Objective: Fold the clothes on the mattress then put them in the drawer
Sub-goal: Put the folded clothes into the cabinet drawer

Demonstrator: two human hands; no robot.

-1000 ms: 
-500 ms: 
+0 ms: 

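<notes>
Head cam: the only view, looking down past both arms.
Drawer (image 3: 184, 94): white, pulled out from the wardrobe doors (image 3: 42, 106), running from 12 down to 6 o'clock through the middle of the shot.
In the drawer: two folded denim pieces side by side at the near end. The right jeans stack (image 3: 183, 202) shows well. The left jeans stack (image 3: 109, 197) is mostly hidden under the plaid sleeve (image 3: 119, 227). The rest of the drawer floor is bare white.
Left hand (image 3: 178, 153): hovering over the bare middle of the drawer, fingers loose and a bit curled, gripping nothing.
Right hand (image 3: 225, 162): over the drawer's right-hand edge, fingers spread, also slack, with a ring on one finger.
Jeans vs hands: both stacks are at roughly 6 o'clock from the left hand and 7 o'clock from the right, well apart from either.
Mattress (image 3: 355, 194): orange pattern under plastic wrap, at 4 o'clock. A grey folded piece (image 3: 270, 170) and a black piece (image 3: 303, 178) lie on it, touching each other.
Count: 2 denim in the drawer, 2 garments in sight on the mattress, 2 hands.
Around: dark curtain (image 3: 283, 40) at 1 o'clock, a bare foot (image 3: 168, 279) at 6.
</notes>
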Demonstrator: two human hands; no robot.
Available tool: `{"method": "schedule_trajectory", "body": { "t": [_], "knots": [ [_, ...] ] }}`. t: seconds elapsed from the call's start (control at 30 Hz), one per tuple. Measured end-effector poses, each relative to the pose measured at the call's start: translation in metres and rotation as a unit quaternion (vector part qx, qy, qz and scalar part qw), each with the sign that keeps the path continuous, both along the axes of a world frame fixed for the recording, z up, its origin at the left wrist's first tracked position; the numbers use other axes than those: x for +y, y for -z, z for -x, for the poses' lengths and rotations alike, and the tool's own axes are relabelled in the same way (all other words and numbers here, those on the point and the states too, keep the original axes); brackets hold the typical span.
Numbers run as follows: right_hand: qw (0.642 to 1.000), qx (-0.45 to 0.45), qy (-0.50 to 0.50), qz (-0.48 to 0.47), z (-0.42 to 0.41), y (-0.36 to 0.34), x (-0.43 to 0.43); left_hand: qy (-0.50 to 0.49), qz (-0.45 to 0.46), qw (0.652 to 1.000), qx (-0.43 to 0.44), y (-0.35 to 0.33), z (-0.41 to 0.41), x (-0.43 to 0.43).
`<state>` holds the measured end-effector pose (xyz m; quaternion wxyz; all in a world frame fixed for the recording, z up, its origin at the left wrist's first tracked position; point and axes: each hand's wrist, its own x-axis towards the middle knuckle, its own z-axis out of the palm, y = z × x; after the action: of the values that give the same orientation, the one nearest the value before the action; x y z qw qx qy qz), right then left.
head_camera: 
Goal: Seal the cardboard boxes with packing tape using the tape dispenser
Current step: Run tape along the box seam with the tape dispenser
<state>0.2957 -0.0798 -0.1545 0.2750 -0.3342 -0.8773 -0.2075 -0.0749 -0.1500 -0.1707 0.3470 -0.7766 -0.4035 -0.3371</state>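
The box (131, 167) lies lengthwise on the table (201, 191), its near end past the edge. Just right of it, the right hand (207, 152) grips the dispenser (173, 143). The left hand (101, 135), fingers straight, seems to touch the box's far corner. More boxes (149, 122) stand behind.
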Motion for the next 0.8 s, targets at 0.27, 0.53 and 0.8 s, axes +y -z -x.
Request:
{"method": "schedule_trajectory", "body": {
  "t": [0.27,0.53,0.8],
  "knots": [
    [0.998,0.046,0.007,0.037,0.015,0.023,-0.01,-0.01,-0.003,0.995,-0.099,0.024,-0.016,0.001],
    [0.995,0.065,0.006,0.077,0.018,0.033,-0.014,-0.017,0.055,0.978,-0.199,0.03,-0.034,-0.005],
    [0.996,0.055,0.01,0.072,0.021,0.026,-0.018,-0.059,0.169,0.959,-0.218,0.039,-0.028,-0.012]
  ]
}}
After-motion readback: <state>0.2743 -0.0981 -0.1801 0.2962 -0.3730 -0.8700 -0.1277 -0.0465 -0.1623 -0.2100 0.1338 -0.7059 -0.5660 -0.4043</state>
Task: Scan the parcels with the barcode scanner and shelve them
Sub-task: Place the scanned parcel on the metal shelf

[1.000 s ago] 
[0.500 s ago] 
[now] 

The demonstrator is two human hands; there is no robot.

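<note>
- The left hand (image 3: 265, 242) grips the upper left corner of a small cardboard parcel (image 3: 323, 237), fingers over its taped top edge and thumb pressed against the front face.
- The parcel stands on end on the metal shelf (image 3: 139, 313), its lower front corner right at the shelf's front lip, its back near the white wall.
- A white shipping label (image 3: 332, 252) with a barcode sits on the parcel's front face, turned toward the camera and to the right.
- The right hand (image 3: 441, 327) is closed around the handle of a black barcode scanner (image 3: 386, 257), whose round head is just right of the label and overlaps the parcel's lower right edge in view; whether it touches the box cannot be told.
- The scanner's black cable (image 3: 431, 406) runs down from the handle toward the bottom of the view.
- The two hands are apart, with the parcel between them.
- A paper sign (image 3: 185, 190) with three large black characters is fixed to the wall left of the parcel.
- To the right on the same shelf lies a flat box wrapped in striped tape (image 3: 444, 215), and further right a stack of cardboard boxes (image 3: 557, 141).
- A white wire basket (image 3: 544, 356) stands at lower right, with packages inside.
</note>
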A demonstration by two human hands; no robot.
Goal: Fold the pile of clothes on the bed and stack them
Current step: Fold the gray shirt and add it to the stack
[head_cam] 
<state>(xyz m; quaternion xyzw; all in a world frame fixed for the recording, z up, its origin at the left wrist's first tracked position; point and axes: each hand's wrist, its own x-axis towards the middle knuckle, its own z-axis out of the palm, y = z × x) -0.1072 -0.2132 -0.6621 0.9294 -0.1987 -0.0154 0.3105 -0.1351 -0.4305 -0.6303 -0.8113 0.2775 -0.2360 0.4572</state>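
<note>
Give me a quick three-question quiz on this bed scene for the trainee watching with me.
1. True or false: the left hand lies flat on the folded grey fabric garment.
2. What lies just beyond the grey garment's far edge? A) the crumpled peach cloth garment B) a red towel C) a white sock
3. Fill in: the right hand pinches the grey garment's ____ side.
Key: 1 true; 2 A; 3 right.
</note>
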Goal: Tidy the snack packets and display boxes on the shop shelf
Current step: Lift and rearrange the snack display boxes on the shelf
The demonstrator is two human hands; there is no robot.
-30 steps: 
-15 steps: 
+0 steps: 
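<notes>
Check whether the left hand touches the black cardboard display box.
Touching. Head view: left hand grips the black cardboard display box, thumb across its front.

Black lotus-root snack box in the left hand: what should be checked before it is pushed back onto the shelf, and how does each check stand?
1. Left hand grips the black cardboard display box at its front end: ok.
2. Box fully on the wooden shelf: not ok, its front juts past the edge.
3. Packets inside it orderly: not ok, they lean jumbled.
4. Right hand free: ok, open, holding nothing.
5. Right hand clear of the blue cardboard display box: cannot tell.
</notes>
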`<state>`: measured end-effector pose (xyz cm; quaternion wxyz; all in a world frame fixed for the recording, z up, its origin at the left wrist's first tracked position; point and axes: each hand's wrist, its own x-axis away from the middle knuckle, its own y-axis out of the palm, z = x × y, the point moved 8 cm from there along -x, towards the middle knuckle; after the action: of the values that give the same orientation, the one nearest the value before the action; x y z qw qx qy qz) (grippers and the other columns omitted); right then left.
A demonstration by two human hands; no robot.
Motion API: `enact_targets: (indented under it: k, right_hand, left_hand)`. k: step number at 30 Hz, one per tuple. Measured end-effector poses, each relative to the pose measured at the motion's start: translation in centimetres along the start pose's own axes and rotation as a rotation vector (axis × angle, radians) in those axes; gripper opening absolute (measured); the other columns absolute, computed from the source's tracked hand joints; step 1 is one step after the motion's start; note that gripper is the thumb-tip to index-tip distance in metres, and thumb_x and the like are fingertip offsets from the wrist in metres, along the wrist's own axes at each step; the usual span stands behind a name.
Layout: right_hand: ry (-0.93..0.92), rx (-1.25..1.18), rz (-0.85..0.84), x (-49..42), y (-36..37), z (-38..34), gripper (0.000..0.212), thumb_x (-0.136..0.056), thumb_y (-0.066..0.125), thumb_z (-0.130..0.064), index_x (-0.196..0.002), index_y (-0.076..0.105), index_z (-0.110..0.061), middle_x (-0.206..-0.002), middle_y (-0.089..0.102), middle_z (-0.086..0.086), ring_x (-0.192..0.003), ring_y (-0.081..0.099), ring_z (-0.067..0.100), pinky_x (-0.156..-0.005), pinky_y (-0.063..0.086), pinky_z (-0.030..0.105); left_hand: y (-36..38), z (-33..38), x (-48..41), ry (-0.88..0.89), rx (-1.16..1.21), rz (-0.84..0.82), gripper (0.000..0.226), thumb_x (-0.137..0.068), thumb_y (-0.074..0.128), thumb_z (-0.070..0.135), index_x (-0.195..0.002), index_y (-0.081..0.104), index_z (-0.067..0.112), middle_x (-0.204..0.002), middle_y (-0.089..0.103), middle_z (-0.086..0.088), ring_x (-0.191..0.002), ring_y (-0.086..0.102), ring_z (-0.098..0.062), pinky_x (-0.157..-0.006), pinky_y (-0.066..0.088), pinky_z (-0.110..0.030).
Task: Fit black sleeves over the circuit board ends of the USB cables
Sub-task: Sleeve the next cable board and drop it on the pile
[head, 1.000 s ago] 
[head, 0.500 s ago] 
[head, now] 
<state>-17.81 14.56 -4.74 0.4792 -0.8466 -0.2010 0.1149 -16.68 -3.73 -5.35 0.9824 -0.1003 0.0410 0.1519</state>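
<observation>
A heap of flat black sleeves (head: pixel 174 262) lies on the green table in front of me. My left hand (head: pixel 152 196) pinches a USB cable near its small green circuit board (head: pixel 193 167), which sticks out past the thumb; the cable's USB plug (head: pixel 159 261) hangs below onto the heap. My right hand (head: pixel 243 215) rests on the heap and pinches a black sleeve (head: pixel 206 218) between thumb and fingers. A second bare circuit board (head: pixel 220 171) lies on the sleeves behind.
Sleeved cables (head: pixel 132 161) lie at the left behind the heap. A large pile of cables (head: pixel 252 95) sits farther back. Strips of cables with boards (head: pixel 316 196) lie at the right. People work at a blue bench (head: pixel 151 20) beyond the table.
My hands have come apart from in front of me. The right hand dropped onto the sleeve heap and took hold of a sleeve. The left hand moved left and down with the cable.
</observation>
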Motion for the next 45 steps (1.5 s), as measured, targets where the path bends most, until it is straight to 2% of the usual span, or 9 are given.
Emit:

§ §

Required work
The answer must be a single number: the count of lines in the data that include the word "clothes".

Output
3